◆ Problem to solve
Transcribe the listing exactly, leaving out every picture.

_ _ _ _

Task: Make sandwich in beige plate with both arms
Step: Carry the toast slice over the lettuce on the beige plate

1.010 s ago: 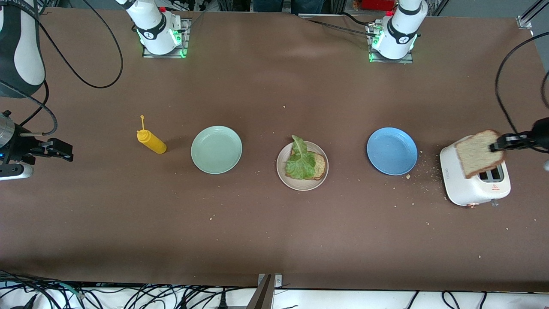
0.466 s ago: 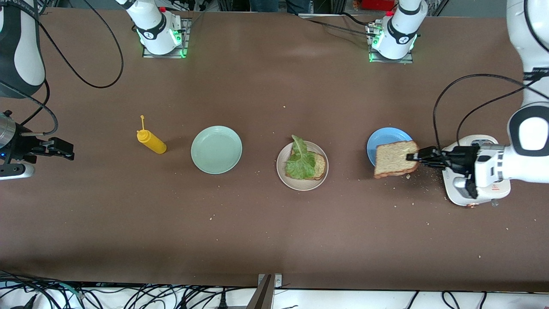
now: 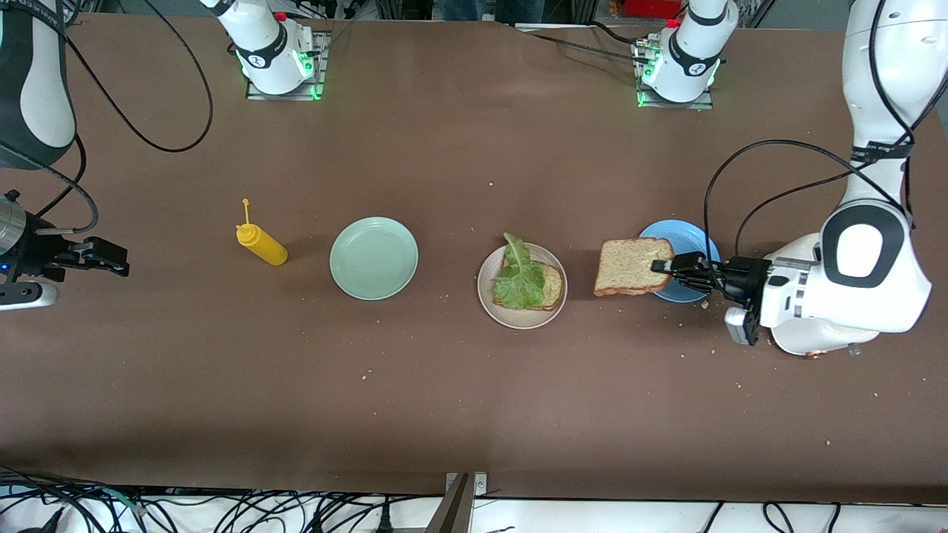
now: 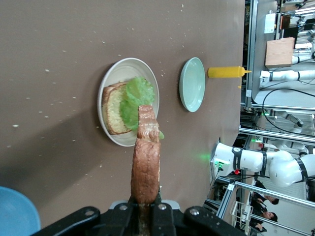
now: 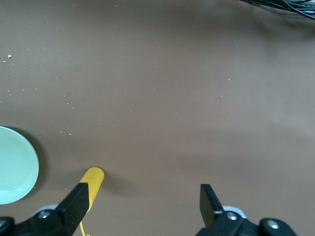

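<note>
The beige plate [image 3: 489,305] sits mid-table between the mint-green plate [image 3: 373,257] and the blue plate [image 3: 692,235], and on it I see the lower bread slice [image 3: 550,286] under a ruffled lettuce leaf [image 3: 518,280]; the sandwich lacks only its lid. That lid, the top slice [image 3: 628,266], hangs in the air clamped by one edge in my left gripper [image 3: 670,268], over the bare cloth between the blue plate and the beige one; from the gripper the plate lies at about nine o'clock in the front view, and the slice's flat face runs along that same line, so I judge a straight carry toward nine o'clock should bring it over the lettuce. The left arm is by far the nearer; my right gripper [image 3: 111,257] waits with fingers spread wide at its own end of the table, over the cloth past the yellow squeeze bottle [image 3: 261,244]. Half a second ago the slice hung over the blue plate's nearer edge, and a second ago it was just above the toaster; it has crossed most of the gap, while the right gripper has not moved.
</note>
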Controlling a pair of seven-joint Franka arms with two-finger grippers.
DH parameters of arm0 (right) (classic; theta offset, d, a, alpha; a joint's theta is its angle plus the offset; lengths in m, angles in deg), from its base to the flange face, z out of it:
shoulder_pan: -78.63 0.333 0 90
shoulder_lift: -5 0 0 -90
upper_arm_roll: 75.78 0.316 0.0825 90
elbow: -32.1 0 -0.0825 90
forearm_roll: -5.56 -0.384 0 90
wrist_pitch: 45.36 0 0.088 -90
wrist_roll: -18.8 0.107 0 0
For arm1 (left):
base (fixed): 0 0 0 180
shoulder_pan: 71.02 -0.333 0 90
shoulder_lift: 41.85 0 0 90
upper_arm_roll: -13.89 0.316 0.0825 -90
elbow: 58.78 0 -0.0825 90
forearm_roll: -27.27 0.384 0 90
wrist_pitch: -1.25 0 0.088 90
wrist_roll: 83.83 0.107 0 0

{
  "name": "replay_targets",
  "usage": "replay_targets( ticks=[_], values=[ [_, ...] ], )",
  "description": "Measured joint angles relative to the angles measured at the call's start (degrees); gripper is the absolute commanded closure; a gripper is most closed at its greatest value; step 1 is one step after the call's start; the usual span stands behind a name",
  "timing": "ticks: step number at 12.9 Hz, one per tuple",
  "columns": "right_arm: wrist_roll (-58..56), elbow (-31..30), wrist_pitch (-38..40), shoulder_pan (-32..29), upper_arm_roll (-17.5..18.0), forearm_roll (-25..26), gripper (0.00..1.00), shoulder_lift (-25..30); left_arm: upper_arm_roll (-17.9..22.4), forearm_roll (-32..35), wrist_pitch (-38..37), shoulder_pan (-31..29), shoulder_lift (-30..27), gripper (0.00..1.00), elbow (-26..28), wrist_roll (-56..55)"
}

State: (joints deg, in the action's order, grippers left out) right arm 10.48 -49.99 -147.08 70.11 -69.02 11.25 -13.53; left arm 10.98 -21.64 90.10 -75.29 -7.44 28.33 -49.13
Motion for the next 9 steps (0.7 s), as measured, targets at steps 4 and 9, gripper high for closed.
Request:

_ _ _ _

◆ Response below
Task: Make sandwich in beige plate with both arms
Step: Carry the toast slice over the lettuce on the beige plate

1.010 s ago: 
0.466 s ago: 
now: 
now: 
now: 

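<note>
The beige plate [image 3: 489,305] sits mid-table between the mint-green plate [image 3: 373,257] and the blue plate [image 3: 692,235], and on it I see the lower bread slice [image 3: 550,286] under a ruffled lettuce leaf [image 3: 518,280]; the sandwich lacks only its lid. That lid, the top slice [image 3: 628,266], hangs in the air clamped by one edge in my left gripper [image 3: 670,268], over the bare cloth between the blue plate and the beige one; from the gripper the plate lies at about nine o'clock in the front view, and the slice's flat face runs along that same line, so I judge a straight carry toward nine o'clock should bring it over the lettuce. The left arm is by far the nearer; my right gripper [image 3: 111,257] waits with fingers spread wide at its own end of the table, over the cloth past the yellow squeeze bottle [image 3: 261,244]. Half a second ago the slice hung over the blue plate's nearer edge, and a second ago it was just above the toaster; it has crossed most of the gap, while the right gripper has not moved.
</note>
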Controlling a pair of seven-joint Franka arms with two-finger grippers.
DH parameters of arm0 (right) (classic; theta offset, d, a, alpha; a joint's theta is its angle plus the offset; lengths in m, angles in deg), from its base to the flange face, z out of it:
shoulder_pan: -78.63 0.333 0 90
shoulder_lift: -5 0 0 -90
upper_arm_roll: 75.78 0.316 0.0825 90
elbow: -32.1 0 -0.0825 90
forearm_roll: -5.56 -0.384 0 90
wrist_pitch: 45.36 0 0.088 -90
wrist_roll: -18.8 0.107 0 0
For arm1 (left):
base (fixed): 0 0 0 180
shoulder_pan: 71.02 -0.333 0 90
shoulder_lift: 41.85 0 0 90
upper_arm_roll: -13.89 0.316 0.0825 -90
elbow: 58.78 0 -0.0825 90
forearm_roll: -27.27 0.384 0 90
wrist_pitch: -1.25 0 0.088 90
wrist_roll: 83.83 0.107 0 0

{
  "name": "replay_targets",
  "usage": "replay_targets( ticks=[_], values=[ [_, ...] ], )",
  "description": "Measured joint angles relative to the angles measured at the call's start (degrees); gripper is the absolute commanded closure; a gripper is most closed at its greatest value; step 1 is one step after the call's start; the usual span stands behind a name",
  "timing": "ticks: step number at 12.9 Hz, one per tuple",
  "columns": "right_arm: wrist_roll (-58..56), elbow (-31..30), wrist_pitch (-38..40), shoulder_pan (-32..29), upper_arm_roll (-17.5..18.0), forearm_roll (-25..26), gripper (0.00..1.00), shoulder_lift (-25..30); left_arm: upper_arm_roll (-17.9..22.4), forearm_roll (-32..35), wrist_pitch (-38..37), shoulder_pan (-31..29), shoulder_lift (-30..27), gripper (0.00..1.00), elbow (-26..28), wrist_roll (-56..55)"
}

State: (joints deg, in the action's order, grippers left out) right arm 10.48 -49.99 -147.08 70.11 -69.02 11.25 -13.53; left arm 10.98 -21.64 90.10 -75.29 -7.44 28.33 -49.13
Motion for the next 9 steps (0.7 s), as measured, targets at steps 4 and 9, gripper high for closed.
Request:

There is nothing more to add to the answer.